▸ Work item
Give back, exactly as written, the lines from the first line of the data below through the line with "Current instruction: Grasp", and omit the pictures.

▸ Records to process
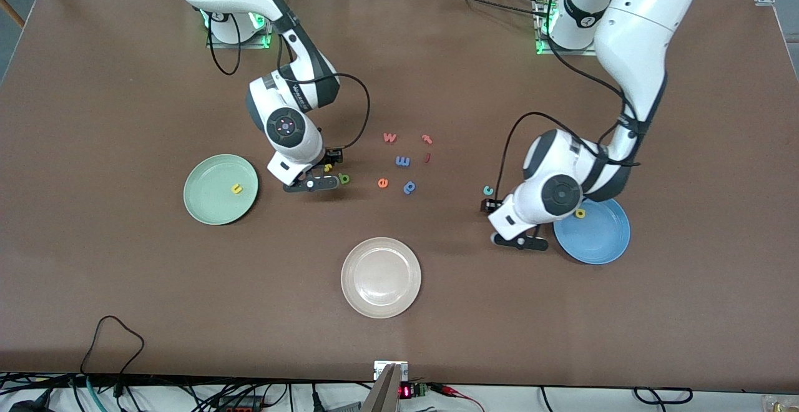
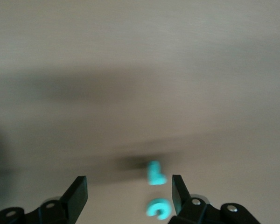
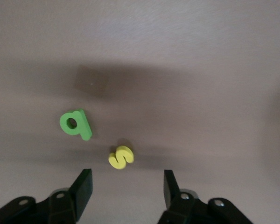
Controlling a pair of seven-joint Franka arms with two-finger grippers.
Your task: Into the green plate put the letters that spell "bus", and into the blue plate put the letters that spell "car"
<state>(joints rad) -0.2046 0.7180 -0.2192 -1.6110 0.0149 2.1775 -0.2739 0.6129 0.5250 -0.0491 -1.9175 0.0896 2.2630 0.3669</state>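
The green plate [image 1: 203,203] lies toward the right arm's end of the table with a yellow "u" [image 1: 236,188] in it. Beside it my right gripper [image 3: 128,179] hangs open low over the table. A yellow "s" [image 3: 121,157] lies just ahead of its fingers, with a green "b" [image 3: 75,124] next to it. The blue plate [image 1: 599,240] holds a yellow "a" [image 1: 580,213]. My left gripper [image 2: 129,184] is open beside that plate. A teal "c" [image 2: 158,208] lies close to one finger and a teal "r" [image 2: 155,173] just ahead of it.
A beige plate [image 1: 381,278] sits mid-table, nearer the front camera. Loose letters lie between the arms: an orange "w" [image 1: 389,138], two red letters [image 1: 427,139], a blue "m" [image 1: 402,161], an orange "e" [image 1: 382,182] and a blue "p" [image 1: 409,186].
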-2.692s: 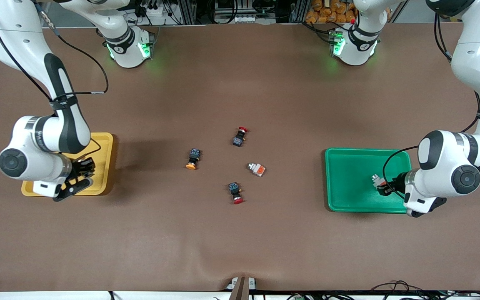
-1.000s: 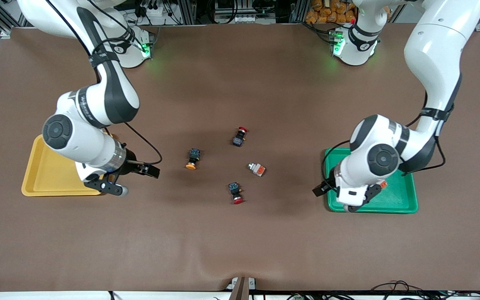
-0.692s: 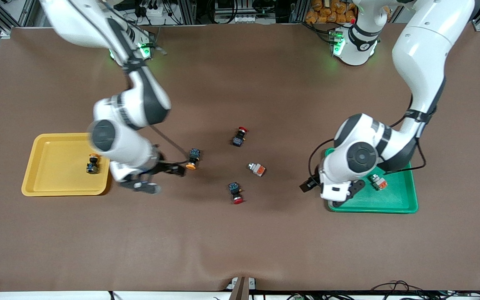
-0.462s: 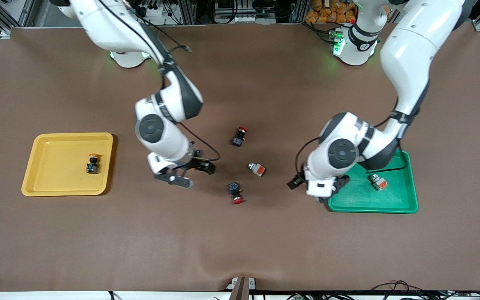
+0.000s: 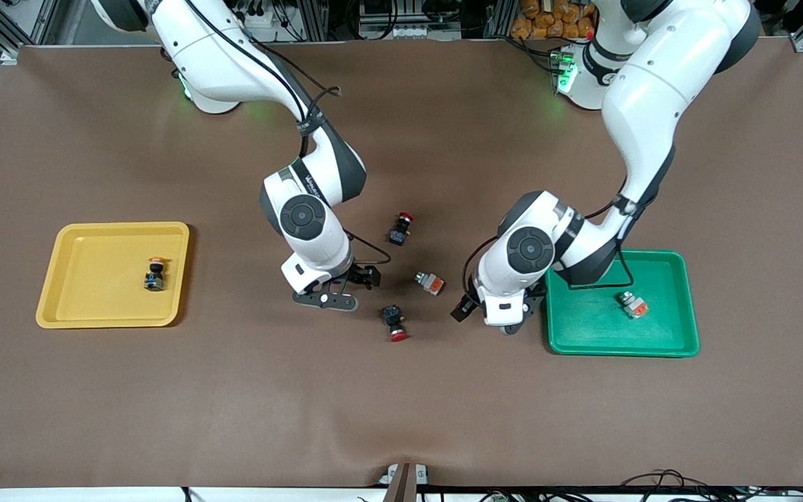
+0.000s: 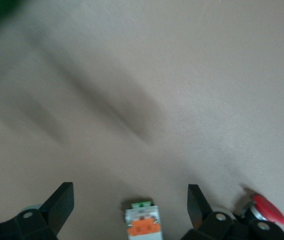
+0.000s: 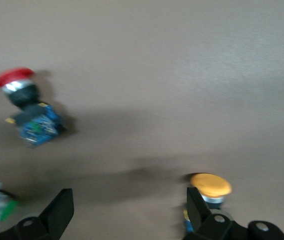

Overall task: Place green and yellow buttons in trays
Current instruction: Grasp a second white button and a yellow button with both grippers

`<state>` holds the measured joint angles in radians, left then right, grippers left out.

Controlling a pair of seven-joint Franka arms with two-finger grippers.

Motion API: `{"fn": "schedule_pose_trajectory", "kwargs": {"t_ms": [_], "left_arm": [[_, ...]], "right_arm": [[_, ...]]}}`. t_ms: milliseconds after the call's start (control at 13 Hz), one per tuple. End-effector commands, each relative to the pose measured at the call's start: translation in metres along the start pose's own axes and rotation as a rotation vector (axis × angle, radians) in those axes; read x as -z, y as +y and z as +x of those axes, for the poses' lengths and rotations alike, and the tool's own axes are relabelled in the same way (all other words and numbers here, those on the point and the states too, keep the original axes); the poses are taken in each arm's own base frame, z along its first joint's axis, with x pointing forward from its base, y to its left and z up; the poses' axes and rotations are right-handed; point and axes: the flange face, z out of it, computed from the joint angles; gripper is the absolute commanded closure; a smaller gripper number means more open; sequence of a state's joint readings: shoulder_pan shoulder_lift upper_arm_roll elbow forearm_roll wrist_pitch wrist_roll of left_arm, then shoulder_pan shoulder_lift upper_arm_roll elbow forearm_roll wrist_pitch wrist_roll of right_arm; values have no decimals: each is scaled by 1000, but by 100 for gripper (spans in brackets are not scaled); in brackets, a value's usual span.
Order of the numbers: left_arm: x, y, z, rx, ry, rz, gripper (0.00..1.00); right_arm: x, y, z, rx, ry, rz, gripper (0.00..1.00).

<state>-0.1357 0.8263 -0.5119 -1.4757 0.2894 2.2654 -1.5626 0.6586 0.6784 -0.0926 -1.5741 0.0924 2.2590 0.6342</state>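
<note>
- Judging from the layout, the step in hand was two pickups off the table (image 5: 401, 418). The yellow tray (image 5: 67, 307) sat at the right arm's end and the green tray (image 5: 583, 341) at the left arm's end. Each already held one button: a yellow-capped one (image 5: 155, 273) and a pale one (image 5: 633, 305).
- The right gripper (image 7: 129, 210) hung wide open and empty over the loose yellow-capped button (image 7: 209, 187). That button lay just beside one finger, not between the two, so the gripper should probably centre over it before descending.
- The left gripper (image 6: 129, 205), also spread wide and empty, had the loose pale button (image 6: 142, 222) between its fingers, so a straight descent and a gentle squeeze looked enough.
- Both should keep clear of the two red-capped buttons (image 5: 401, 224) (image 5: 394, 324) close by.
- The right arm hid the loose yellow-capped button from the front camera.
- Both wrist views were smeared, and the bottom edge cut off the pale button's body, so its exact tilt could not be told.
</note>
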Motion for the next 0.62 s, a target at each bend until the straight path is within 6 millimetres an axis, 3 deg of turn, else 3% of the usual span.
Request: {"fn": "schedule_pose_trajectory", "kwargs": {"t_ms": [0,77,385,538], "left_arm": [[-12,10,-15,73,-38,-35,0],[-16,11,-24,90,-47,-32,0],[-27,11,-54,133,-74,-12,0],[-38,9,-57,133,-79,-1,0]], "right_arm": [[-45,27,-21,56,-52,-122,0],[-55,32,-29,55,-70,-137,0],[-60,29,-34,-36,-71,-145,0],[-67,31,-41,-30,-82,-156,0]]}}
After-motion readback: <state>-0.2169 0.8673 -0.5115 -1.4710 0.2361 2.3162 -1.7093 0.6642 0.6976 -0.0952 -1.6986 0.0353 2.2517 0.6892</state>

▸ Reply
Controlling a pair of seven-joint Franka arms with two-finger grippers.
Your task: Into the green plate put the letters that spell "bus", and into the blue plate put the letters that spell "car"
<state>(joints rad) -0.2046 0.7180 -0.2192 -1.6110 0.0149 2.1775 -0.2739 0.6129 0.5250 -0.0491 -1.9175 0.0896 2.2630 0.3669</state>
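The green plate [image 1: 203,203] lies toward the right arm's end of the table with a yellow "u" [image 1: 236,188] in it. Beside it my right gripper [image 3: 128,179] hangs open low over the table. A yellow "s" [image 3: 121,157] lies just ahead of its fingers, with a green "b" [image 3: 75,124] next to it. The blue plate [image 1: 599,240] holds a yellow "a" [image 1: 580,213]. My left gripper [image 2: 129,184] is open beside that plate. A teal "c" [image 2: 158,208] lies close to one finger and a teal "r" [image 2: 155,173] just ahead of it.
A beige plate [image 1: 381,278] sits mid-table, nearer the front camera. Loose letters lie between the arms: an orange "w" [image 1: 389,138], two red letters [image 1: 427,139], a blue "m" [image 1: 402,161], an orange "e" [image 1: 382,182] and a blue "p" [image 1: 409,186].
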-2.692s: 
-1.000s: 
-0.692s: 
-0.462s: 
+0.000s: 
+0.000s: 
+0.000s: 

Overall task: Place green and yellow buttons in trays
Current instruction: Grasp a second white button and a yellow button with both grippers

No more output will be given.